Work instructions: Between the line containing "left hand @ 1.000" and the line containing "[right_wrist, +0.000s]" lies a run of lines; give that run again exactly, with both of those lines, and nothing else from the entries below.

Records excerpted from a collection:

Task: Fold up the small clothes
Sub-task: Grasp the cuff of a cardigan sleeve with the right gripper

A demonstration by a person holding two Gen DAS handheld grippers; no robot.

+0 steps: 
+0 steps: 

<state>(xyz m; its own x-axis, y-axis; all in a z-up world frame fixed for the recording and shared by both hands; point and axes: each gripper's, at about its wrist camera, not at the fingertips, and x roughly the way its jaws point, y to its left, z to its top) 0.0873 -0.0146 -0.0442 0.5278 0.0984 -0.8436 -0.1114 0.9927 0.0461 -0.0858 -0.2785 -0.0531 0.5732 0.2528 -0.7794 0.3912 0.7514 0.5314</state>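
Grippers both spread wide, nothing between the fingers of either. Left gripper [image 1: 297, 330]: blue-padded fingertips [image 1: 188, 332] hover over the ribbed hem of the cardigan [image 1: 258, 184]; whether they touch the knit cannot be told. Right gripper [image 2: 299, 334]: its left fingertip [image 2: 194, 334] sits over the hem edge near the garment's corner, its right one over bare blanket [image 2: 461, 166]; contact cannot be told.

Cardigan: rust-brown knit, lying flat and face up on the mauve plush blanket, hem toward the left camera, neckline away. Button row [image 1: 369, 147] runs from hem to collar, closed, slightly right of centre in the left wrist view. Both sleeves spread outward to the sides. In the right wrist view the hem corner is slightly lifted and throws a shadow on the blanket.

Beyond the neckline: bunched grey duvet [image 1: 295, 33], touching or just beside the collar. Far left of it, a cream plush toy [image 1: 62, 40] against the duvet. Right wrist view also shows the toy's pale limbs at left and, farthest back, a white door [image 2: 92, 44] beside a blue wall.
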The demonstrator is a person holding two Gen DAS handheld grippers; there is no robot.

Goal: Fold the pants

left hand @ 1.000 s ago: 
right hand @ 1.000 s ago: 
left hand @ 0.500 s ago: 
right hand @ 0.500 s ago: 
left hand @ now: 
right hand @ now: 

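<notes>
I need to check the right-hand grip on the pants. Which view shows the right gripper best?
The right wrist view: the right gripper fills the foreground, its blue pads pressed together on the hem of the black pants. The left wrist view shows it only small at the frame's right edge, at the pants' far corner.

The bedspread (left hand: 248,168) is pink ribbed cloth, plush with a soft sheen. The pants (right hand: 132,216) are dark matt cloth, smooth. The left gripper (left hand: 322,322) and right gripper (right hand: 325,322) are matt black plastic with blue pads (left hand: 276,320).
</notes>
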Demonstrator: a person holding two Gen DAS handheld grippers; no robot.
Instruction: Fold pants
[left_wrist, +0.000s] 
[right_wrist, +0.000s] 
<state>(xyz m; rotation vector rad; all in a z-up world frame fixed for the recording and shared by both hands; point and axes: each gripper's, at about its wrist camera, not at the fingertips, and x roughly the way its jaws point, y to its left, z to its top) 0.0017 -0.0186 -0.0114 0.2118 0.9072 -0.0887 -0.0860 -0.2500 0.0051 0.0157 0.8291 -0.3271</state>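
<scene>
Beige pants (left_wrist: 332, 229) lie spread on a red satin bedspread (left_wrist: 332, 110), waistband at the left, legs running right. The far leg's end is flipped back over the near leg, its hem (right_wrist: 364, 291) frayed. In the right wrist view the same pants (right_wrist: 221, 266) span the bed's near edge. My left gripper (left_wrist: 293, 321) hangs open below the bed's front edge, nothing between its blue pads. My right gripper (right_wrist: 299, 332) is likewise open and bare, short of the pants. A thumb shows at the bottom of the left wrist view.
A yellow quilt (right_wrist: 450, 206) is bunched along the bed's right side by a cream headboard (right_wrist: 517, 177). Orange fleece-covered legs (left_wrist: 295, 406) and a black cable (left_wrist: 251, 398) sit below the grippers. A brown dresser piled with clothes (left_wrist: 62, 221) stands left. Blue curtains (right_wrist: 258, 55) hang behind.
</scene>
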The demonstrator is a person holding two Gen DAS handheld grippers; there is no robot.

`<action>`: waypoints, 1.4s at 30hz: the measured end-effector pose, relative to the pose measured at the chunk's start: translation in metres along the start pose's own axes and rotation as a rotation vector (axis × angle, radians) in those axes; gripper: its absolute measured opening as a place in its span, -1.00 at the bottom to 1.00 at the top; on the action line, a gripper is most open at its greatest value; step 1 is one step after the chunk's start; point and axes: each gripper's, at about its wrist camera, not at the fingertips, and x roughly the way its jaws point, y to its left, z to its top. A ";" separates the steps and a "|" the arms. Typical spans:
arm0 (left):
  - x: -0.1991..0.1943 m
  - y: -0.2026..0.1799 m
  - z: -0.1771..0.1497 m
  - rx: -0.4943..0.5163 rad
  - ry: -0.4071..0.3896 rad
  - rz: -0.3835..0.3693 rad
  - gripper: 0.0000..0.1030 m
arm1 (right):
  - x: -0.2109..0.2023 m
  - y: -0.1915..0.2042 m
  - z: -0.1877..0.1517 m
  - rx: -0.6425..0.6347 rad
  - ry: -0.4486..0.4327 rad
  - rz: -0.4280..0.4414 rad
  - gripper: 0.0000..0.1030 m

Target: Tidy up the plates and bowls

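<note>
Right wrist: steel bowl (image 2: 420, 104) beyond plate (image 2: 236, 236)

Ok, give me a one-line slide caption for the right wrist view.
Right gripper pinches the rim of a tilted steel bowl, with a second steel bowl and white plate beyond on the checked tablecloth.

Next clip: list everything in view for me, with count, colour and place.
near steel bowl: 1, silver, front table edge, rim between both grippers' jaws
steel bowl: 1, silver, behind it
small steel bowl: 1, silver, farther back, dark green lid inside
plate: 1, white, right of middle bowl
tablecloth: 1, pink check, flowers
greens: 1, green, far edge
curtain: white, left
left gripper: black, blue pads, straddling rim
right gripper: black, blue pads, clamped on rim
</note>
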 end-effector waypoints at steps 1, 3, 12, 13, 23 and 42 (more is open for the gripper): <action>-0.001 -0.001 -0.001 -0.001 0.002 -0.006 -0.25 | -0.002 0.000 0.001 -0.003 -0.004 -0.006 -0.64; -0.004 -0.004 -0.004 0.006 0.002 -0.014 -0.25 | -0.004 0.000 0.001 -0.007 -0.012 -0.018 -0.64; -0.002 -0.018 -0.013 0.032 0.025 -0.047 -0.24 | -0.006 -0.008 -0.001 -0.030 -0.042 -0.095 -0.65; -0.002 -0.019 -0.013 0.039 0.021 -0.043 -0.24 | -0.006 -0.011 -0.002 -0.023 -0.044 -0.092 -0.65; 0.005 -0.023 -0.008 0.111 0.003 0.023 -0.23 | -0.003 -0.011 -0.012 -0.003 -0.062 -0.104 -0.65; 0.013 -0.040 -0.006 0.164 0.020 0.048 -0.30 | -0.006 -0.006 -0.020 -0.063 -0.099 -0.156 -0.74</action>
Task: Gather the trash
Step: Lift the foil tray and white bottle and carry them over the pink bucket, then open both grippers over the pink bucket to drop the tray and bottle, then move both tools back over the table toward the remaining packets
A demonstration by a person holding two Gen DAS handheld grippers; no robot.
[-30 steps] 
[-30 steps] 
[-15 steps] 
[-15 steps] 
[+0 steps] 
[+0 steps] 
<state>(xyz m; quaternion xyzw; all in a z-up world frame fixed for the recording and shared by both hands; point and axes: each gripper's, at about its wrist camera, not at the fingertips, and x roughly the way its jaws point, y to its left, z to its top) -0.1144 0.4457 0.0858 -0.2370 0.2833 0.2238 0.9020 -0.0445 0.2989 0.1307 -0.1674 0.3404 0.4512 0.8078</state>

Written answer:
left hand @ 1.000 s ago: 
right hand @ 1.000 s ago: 
left hand @ 0.500 s ago: 
right hand @ 0.500 s ago: 
left hand @ now: 
right hand @ now: 

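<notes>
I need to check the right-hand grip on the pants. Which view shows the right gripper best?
The right wrist view: the right gripper fills the foreground, its blue pads pressed together on the hem of the black pants. The left wrist view shows it only small at the frame's right edge, at the pants' far corner.

The bedspread (left hand: 248,168) is pink ribbed cloth, plush with a soft sheen. The pants (right hand: 132,216) are dark matt cloth, smooth. The left gripper (left hand: 322,322) and right gripper (right hand: 325,322) are matt black plastic with blue pads (left hand: 276,320).
</notes>
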Demonstrator: a person holding two Gen DAS handheld grippers; no robot.
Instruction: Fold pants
[left_wrist, +0.000s] 
[right_wrist, +0.000s] 

There is nothing more to the answer.